[sword-devel] Creating a "SWORD-over-network" protocol for remote SWORD repo access?

Fri Jul 19 01:59:05 EDT 2024

On Sun, 14 Jul 2024 21:08:08 +0300
Jaak Ristioja <jaak at ristioja.ee> wrote:

> Hello,
> 
> +1, however this is not a small feat. Having also considered this, I 
> would like to share some toughts on this topic which I hope you find
> useful.
> 
> As far as I understand libsword, it tries to support both FTP and 
> HTTP(S) repositories.
>    * Libsword seems to include a hand-written parser to parse the 
> non-standardized FTP directory listings in order to figure out the 
> modules present on the remote repository.
>    * Similarly for HTTP(S), libsword expects to the web server to 
> provide (Apache HTTPD style?) HTML directory indexes, for which it
> seems to include an overly-simplistic hand-written parser.
> 
> Reliance on these non-standardized server-specific index
> files/directory listings is very fragile, as slight deviations of
> server output might cause the respective parsing in libsword to be
> unreliable. The quality of these (and other[*]) hand-written parsers
> in libsword is questionable, and I would not be suprised to find in
> it bugs which put users in danger. ;(

hmm, it sounds like you're thinking something along the lines of
remotely accessing the SWORD modules *directly*? My thought was
something more along the lines of a SWORD client making a call to a
specialized SWORD server that read the file and returned the desired
verse references or whatever for it. The server would take some sort of
syntax as input and then spit out basically the same kind of info that
mod2imp spits out, then send it back over the wire for the client's
libsword to parse, mutate, and eventually hand to whatever rendering
engine the frontend uses. Trying to remotely access parts of a SWORD
module sounds like a nightmare, and if the modules were loaded all at
once it would kind of undo the point since we already can download
entire modules at once. I think most of your concerns below are solved
by this way of doing things (although I'm sure it comes with its own
fun set of problems).

As for the actual issues themselves, on a scale of 1 to 10 how
difficult do you think it would be to have a repository descriptor file
that is located in a predictable place and that contains data about
what modules exist on the server and how to find them? This is
more-or-less what the apt package manager does and given Debian and
Ubuntu's success it seems to work well.

> Cryptographic signing of Sword modules and/or repository index files 
> would only marginally alleviate the situation while also introducing 
> biggers problems such as public key distribution and secure handling
> of private keys. This might still be a good optional feature in some
> later design, but more important things first...
> 
> Another problem is that a single Sword modules consist of multiple 
> files: the configuration file and one or more files with the actual 
> content or content indexes (e.g. old testament content, old testament 
> content index, new testament content, new testament content index). 
> These are distributed in different repository directories and require 
> multiple client requests to download. The module file and directory 
> names do not contain a version identifier, nor is there any
> checksumming between the files. So when a server updates a module
> when a client is in the middle of downloading these files, this might
> cause the client to download files pertaining to different versions
> of the module or download partially uploaded files, leading to all
> kinds of nasty problems. Proper versioning in filenames and
> checksumming could help alleviate this.
> 
> It might be a blocker that libsword does not support having multiple 
> versions of a single module installed.
> 
> It might be a blocker that libsword does not have a namespacing
> scheme for modules e.g. there can only be one module named "KJV" and
> it might be problematic if two repositories (vendors) provide their
> own different "KJV" modules. And it would probably be a bad idea to
> try reserve the use of identifiers like "KJV" to specific vendors
> e.g. by using some kind of registry.
> 
> Another obstacle to defining a new repository format/protocol is that 
> there is no complete and sound formal specification for the module 
> configuration file format and its fields. The descriptions in the
> SWORD wiki are incomplete and contain ambiguity.

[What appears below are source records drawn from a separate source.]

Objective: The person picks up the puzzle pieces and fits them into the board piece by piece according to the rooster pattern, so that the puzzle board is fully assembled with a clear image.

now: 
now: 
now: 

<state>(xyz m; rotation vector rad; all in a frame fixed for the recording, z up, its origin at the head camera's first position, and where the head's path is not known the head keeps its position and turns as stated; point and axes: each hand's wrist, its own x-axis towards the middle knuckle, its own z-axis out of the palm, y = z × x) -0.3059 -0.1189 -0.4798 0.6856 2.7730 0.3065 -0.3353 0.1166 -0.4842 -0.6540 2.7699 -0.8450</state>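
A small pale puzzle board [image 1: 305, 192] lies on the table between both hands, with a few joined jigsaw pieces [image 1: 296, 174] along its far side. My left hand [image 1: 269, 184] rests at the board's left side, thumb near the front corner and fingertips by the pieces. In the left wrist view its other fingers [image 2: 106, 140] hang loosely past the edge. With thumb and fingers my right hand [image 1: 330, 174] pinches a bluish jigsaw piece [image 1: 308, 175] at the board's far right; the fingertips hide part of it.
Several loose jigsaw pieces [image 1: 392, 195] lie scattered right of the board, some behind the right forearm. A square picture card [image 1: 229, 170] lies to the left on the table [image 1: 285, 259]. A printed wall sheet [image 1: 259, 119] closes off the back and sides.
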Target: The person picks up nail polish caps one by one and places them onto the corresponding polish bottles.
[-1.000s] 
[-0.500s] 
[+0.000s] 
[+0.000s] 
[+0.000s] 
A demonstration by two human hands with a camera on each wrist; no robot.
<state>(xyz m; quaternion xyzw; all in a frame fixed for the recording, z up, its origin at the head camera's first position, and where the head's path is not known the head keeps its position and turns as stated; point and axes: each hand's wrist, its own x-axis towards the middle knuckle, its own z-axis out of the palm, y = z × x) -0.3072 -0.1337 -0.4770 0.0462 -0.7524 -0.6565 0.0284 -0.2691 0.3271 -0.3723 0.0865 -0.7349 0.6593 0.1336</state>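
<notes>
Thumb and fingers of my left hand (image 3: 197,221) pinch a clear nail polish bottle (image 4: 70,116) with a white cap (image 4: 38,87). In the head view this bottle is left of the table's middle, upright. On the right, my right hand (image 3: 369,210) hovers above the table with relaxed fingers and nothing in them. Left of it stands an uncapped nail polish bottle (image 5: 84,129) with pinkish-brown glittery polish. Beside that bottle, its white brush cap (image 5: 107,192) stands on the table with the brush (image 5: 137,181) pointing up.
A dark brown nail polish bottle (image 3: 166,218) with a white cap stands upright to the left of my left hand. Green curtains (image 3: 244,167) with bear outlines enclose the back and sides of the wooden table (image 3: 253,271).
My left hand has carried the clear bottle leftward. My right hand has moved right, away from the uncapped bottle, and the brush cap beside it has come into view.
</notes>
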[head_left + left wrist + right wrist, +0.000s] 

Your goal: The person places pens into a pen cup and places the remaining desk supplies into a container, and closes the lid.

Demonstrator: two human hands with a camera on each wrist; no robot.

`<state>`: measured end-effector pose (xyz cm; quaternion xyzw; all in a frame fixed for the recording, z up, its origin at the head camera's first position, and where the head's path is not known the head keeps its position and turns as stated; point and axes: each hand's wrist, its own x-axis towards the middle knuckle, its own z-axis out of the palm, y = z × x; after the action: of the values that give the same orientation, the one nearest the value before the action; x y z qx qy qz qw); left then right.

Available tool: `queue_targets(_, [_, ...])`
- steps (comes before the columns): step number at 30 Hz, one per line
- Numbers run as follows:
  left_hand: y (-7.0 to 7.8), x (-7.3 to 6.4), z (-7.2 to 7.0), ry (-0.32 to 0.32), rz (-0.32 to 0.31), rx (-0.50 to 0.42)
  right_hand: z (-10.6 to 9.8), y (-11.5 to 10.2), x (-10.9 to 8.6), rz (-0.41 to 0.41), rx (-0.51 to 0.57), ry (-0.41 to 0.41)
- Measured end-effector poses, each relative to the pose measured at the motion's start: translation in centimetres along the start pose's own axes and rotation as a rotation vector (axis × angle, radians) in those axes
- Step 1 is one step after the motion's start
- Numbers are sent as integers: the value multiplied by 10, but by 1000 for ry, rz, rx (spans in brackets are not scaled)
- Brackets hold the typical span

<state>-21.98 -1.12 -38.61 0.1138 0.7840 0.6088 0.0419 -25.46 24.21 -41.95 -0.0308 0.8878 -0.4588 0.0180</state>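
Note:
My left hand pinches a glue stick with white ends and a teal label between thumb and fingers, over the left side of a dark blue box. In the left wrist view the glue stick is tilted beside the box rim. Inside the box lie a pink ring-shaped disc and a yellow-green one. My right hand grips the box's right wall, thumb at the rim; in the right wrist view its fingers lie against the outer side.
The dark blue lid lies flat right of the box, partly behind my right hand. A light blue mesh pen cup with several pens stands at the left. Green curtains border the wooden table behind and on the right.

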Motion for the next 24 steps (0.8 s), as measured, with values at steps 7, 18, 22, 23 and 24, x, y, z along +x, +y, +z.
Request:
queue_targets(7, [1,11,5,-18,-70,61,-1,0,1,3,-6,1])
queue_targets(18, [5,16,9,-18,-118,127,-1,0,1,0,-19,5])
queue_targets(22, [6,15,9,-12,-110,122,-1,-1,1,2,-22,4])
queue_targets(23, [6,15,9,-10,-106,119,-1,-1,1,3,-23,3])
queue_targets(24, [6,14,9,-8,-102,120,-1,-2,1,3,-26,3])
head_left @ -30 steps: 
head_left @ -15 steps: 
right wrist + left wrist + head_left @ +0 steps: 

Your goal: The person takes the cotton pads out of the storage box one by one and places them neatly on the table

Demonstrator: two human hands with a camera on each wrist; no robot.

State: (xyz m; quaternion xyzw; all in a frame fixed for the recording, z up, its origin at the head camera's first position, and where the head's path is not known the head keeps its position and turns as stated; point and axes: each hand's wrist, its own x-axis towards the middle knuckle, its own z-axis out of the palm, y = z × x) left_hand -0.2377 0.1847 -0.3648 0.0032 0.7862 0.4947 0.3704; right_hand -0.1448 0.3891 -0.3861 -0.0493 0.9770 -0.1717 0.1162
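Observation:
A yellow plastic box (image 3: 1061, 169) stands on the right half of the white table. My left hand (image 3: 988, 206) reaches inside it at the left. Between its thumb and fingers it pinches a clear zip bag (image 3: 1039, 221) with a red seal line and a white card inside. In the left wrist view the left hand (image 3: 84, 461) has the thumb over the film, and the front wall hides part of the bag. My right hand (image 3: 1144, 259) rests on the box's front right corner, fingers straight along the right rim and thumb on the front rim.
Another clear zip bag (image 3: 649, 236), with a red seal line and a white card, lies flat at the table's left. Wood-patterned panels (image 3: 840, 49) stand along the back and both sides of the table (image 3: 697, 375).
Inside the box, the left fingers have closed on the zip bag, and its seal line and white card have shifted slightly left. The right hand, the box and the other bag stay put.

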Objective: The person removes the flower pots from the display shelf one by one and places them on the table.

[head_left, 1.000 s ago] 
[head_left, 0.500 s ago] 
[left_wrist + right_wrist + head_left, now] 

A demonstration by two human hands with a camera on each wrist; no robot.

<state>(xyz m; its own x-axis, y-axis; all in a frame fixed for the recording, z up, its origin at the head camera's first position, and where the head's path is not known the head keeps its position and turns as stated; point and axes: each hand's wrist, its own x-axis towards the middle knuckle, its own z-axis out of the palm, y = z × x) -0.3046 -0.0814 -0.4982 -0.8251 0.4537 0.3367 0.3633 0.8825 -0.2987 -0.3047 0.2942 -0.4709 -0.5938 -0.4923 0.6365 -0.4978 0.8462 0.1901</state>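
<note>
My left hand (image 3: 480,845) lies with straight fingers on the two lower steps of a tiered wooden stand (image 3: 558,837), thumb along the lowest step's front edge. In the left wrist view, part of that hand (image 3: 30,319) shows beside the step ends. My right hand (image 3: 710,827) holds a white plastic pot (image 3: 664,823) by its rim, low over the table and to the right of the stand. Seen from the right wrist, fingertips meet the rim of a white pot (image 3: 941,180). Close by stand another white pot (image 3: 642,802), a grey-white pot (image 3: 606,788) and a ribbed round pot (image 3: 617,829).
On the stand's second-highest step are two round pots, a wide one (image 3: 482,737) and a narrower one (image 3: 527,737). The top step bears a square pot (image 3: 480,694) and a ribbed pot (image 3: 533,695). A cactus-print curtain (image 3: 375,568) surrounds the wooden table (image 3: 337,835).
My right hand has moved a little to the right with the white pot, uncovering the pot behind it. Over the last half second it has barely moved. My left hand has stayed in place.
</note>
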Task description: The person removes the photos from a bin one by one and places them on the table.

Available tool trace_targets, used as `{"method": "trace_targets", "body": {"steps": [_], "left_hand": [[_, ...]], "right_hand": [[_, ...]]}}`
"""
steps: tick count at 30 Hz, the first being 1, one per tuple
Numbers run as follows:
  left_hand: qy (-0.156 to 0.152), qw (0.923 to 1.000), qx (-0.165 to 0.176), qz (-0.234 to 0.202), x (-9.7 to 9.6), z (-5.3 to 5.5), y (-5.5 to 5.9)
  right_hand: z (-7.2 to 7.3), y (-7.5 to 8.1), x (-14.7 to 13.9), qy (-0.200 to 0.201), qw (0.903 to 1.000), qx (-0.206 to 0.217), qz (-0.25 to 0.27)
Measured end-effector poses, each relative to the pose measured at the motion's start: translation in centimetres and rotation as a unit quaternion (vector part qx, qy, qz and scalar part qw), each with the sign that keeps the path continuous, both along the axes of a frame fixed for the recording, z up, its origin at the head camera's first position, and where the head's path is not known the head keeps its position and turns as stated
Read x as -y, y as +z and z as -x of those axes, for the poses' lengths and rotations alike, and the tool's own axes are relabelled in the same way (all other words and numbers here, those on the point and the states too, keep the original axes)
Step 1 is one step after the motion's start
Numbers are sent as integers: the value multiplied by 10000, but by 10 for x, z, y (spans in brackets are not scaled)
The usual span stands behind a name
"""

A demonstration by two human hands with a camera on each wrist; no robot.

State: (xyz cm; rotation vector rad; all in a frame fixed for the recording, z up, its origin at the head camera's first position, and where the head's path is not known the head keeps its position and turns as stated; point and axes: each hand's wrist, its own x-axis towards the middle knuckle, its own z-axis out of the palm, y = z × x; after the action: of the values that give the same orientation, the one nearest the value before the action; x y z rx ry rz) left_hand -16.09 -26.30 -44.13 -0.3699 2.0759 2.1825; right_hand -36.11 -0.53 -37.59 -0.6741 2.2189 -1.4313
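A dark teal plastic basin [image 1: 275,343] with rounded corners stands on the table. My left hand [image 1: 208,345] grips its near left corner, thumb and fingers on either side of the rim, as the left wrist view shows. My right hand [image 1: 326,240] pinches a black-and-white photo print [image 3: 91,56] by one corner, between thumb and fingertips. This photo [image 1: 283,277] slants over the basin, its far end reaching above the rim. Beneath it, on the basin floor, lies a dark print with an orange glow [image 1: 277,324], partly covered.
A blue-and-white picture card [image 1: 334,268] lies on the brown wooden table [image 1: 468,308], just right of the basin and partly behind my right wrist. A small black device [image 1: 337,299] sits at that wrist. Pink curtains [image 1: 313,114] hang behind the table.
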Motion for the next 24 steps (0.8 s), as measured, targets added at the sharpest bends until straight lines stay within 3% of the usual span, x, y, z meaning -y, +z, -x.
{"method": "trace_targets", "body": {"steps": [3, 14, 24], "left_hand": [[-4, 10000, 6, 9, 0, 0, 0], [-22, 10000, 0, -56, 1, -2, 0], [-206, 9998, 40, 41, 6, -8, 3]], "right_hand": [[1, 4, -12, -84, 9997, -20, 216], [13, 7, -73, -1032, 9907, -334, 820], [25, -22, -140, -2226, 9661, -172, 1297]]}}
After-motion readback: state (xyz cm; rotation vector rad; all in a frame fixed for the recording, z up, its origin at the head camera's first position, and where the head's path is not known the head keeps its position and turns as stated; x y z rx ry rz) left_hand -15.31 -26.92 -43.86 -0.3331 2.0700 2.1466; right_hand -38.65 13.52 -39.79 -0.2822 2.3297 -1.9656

This is not something that my server idea overcomes, so I'll think
about that. Perhaps it would be worth digging into just that and
overcoming it by strictly defining the configuration file format?

> While perhaps not strictly be a blocker to creating a new repository 
> format/protocol, but there are no formal specifications for the
> module content and content index files. I remember these formats
> having being described as internal libsword details which don't
> require specification, because the format and libsword might change.
> However, I think this reasoning is incorrect, because files of these
> formats are exchanged over the wire, used in multiple repositories
> not all which are managed by Crosswire, and libsword wants to retain
> backwards compatibility with older modules as well.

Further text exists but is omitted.